L’emploi d’enfants soldats dans un conflit armé n’est pas seulement une violation du droit international humanitaire et du droit international des droits de l’homme. C’est aussi souvent une infraction en générant d’autres. Plus dépourvus de sens moral que les adultes, les enfants soldats ont tendance à commettre plus d’infractions au droit des conflits armés : viols, assassinats de civils, attaques contre du personnel médical ou des objectifs protégés et pillages. Par ailleurs, la présence d’enfants soldats fait qu’un conflit armé risque d’être plus rapide et facile à se déclencher, plus violent et coûteux en vies humaines et plus difficile à arrêter. Enfin, bien sûr, dans une situation post conflit, la présence d’enfants soldats est un facteur d’instabilité (ils peuvent très rapidement reprendre les armes) contribuant à la violence, la militarisation de la société et à son appauvrissement. Ces enfants, souvent traumatisés par la guerre et désocialisés (fréquemment plus violents, en moins bonne santé, moins alphabétisés, sans véritable lien social), sont aussi un coût considérable pour l’Etat concerné, puisque la société doit les réinsérer, leur trouver un avenir familial (certaines familles les rejettent compte tenu de leur passé), personnel, éducatif, et professionnel. D’où l’importance d’un solide programme de désarmement-démobilisation-réintégration (DDR), organisé et efficace.

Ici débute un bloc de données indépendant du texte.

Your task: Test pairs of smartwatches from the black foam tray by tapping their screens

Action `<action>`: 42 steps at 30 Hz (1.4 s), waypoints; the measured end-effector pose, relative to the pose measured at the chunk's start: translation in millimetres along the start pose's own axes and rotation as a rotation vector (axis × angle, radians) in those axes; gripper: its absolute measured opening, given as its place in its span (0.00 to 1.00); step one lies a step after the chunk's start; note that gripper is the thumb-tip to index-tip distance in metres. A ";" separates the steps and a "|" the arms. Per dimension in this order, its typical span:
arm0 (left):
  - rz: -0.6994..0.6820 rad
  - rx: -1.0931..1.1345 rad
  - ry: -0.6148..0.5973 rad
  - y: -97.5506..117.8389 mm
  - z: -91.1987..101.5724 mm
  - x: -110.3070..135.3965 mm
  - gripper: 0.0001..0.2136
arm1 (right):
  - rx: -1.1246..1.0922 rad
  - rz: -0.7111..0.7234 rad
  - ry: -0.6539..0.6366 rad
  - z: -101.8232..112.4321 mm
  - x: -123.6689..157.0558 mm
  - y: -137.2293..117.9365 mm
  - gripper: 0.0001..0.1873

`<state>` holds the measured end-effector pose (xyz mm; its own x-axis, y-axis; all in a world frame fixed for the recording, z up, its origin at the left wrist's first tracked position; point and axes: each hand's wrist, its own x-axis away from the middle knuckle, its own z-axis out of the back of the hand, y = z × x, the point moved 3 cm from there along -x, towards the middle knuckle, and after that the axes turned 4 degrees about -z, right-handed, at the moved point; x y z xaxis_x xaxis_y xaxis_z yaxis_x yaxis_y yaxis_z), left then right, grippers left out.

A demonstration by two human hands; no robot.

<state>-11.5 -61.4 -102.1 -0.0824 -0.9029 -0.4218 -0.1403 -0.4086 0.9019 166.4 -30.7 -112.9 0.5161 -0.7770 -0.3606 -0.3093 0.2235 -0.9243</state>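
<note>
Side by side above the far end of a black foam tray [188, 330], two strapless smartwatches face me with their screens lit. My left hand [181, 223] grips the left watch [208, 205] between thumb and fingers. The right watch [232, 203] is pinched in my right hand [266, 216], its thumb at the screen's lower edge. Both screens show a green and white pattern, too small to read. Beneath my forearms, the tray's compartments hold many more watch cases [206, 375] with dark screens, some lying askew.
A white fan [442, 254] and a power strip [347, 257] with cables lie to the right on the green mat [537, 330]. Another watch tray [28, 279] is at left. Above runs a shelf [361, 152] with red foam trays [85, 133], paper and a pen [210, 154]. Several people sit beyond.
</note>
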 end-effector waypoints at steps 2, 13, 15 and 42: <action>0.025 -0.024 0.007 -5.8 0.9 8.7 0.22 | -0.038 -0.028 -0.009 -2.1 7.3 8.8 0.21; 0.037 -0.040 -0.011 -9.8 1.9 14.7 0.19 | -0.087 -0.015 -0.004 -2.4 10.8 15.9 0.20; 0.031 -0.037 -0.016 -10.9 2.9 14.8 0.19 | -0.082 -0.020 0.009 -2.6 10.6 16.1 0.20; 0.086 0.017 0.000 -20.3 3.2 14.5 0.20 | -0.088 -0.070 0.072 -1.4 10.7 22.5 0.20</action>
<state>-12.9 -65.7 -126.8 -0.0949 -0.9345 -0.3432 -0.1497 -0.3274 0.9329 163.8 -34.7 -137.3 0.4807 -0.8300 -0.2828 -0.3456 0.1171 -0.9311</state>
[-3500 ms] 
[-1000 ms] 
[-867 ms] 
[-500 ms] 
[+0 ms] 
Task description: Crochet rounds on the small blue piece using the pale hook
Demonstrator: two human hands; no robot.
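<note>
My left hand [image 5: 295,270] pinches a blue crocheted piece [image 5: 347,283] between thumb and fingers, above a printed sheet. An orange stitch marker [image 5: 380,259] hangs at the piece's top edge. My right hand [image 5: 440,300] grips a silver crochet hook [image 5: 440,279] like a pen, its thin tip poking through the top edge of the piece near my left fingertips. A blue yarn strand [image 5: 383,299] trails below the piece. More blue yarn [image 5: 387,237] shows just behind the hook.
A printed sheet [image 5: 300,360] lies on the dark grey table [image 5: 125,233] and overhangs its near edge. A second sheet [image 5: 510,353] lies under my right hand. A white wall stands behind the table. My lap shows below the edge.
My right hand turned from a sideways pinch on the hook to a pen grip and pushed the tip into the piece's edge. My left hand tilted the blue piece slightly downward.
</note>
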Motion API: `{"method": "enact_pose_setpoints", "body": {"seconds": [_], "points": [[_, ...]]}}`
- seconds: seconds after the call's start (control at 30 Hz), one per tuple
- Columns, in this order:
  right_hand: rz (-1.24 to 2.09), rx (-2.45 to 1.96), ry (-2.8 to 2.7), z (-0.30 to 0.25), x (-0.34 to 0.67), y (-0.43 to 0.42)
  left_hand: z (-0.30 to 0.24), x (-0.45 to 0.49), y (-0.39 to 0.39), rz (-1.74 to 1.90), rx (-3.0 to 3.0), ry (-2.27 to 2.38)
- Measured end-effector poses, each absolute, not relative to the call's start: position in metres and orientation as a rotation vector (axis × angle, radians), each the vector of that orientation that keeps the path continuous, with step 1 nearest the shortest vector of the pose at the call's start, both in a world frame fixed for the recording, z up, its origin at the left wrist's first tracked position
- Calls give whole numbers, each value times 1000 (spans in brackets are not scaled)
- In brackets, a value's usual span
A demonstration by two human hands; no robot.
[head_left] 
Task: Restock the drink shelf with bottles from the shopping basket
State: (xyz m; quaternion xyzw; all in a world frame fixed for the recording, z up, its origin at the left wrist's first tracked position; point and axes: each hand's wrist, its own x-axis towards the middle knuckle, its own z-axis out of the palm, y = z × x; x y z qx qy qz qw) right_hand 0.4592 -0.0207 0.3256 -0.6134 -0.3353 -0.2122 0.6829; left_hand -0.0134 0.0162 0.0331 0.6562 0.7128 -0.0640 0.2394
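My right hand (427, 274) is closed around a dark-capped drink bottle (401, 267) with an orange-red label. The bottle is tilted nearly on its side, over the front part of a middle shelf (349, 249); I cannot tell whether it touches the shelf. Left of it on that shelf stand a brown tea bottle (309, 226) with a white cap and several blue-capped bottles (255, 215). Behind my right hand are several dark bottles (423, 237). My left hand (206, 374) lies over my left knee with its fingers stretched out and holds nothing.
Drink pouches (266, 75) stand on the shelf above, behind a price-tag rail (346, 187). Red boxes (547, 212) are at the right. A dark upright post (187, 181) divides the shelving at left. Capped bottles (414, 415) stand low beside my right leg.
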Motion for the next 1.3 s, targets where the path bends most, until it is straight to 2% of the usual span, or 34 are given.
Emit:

[1] Angola, Mozambique, Ethiopie, Soudan, Tchad, Somalie, Ouganda, Rwanda, Burundi, Congo-Brazaville, République Démocratique du Congo, République centrafricaine, Libéria, Sierra Léone, Guinée, Côte d’Ivoire etc.
[2] Liban, Palestine, Turquie, Iran, Irak, Afghanistan, Pakistan, Inde, Népal, Sri Lanka, Philippines, Cambodge, Myanmar etc.
[3] Bosnie, Kosovo.
[4] Colombie, Pérou, Equateur, Paraguay, Mexique, Guatemala, Salvador, Nicaragua etc.
[5] Charles Taylor a commencé la guerre au Libéria en 1989 avec quelques 200 enfants soldats.
[6] La LRA aurait enlevé plus de 15.000 enfants.
[7] Laurent Désiré Kabila comptait plus de 10.000 enfants soldats dans le groupe armé qui lui a permis de renverser le régime de Mobutu.
[8] Au Liberia et en Sierra Leone, des Small Girls Units, unités composées exclusivement de filles, étaient réputées pour leur violence.
[9] Lubanga était le chef de l’UPC/RP, milice qui avait une politique de recrutement particulière : chaque famille vivant dans la zone qu’il contrôlait devait donner une vache, de l’argent ou un enfant.
[10] Il est estimé qu’en Ituri, dans le district de Bunia, ce sont près de 10.000 enfants soldats qui étaient actifs entre 2002 et 2005, représentant jusqu’à 80% des effectifs des milices.

Ghislain Poissonnier

Ghislain Poissonnier

Ghislain Poissonnier, magistrat français et ancien délégué du CICR. Il est l’auteur de « Les chemins d’Hébron – Un an avec le CICR en Cisjordanie » (L’harmattan, 2010).